Now, let’s approach the Results section. Many authors use an algorithm to tell their “story” in the results section. Once you see and understand the pattern, you can quickly and efficiently drill down to the details and use this pattern to present the study in class.
The first pattern to notice is the italicized header. This header typically informs the reader the main conclusion(s) for the upcoming set of data. It is easy to overlook this simple statement, but don’t. The header statement is important as it communicates the hypothesis and conclusion for the following subset of data.
The body the results section often also uses a definable pattern of writing that a sophisticated reader can make use of to better understand the rational and data in the accompanying figure(s). The pattern starts with a statement describing some observation or experimental results used to explain why the specific experiment was conducted. The author will then tell you how she or he answered that sub-hypothesis. Such a statement may look like this:
“…because of x (some earlier study or data presented earlier in the paper) we asked y (a sub-hypothesis)…” Followed by …“To answer this question (Y) we did Z (the experiment)…”
In this way the author sets the stage for the reader on a problem that needs to be investigated and why certain experiment were carried out and how they answered the question or filled the gap on knowledge. It is often really that simple. Results start with why an experiment was conducted, what experiment/assay/technique was conducted, what happened (results), followed by a transition to the next experiment!

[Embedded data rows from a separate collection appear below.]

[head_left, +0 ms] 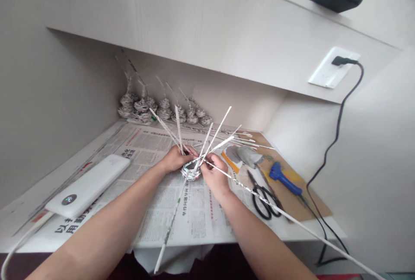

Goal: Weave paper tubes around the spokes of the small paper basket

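A small round basket woven from rolled newspaper (192, 173) is held between my two hands above the newspaper-covered table. Several pale paper spokes stick up and outward from its rim, and one points down toward me. My left hand (174, 159) is closed on the basket's left side. At the right rim, my right hand (216, 177) has its fingers closed on the basket and a long rolled paper strip (282, 211). This strip runs from the rim to the lower right corner. Some fingertips are hidden behind the spokes.
Gourd-shaped woven pieces (164, 109) line the back wall, with loose paper sticks (223, 132) before them. At right lie black-handled scissors (264, 202), a blue glue gun (285, 179) on brown board and a grey cloth-like piece (249, 155). A white power bank (90, 182) lies left.
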The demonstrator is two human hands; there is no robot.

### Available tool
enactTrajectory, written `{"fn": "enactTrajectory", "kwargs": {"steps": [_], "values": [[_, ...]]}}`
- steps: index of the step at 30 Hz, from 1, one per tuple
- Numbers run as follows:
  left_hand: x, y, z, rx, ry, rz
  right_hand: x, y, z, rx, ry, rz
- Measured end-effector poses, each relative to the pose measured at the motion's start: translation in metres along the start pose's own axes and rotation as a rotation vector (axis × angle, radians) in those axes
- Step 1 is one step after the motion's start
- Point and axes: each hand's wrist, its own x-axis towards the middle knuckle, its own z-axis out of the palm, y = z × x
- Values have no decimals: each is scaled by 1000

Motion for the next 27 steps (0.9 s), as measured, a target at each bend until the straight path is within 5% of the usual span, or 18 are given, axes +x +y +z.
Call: {"fn": "enactTrajectory", "kwargs": {"steps": [27], "values": [[-1,3,1,-9,4,-2,-1,-2,0,-5,-10,-8]]}}
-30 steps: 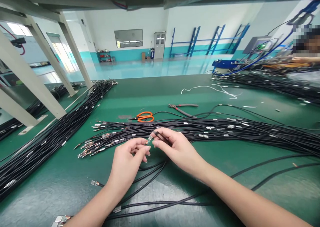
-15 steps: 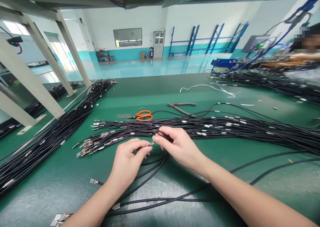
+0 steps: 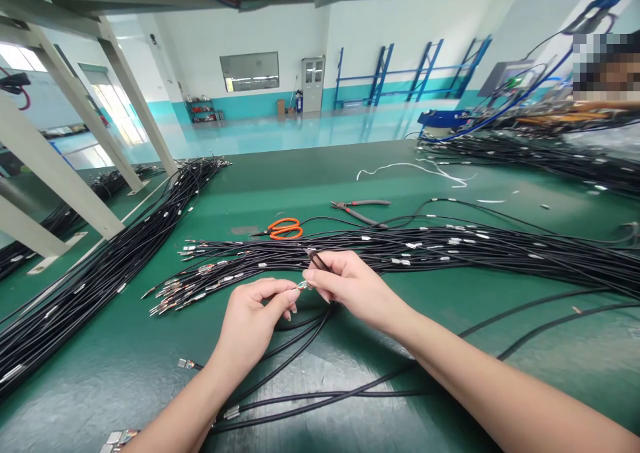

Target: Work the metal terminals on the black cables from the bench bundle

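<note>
My left hand is closed in a pinch on the end of a black cable. Between the two hands, the cable's bare wire end shows small and light; its details are too fine to make out. My right hand is closed around a slim dark pair of tweezers, tips pointing up and to the left. Its thumb and fingertip touch or nearly touch the wire end. Just behind the hands lies a bundle of black cables with white labels and stripped ends.
Orange-handled scissors and grey-and-red cutting pliers lie beyond the bundle. Another cable bundle runs along the left by white metal posts. Loose cables with metal connectors lie in front. At far right is another person.
The tweezers have tilted and show more clearly above my right fingers, and the wire end is more exposed. Both hands stay close together. The whole view has shifted slightly.
</note>
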The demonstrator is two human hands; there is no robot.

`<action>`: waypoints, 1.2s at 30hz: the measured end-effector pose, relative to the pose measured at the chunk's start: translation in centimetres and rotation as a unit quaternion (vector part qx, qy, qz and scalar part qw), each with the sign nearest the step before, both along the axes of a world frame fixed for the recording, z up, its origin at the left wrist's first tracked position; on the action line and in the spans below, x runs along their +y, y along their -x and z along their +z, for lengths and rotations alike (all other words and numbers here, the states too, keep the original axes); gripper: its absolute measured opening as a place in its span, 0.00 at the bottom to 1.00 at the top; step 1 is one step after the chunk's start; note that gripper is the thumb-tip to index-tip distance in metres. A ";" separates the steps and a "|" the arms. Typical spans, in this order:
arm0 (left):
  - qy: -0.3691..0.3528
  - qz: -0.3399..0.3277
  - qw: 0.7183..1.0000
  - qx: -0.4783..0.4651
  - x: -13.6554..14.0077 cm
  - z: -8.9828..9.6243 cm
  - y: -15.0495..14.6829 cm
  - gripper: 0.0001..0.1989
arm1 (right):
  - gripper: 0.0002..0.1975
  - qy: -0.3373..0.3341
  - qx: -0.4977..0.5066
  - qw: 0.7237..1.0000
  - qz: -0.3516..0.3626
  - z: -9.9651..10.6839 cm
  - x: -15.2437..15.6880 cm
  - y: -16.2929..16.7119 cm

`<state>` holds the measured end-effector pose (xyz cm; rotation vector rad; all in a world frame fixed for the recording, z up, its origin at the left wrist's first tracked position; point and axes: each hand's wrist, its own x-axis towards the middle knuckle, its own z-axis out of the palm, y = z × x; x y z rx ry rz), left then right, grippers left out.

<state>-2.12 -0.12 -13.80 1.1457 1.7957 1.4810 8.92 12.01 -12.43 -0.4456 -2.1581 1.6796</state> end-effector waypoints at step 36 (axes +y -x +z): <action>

Conclusion/Discussion: The purpose of this section is to answer the key questions from the hypothesis, fit the findings with existing knowledge, and convince the reader/reviewer with the approach and limitations of the results. The first paragraph or two will cover the main thrust of the results, hopefully highlighting only the key points. This can be a good way to double check your understanding of what you’ve read up to this point. The rest of the conclusion section should contain a series of points that demonstrate the significance of the work and whether or not there are conflicts or problems with the research. The final paragraph will restate the logical conclusions and why the study is relevant. To quote Brad Waller from the Chemistry Department at Grand Valley State University, “this is the WDIC (Why Do I Care) moment”. The WDIC can sometimes be the hardest thing for a student to find. Look for the WDIC moment contained in each set of experiments and the big WDIC moment within the conclusion.
Reading, understanding and presenting scientific papers can be a daunting process. The first hurdle is the vocabulary and the techniques. Learning the algorithm used by many authors may just be the trick to help you better understand each section of the paper and allow you to see the big scientific picture.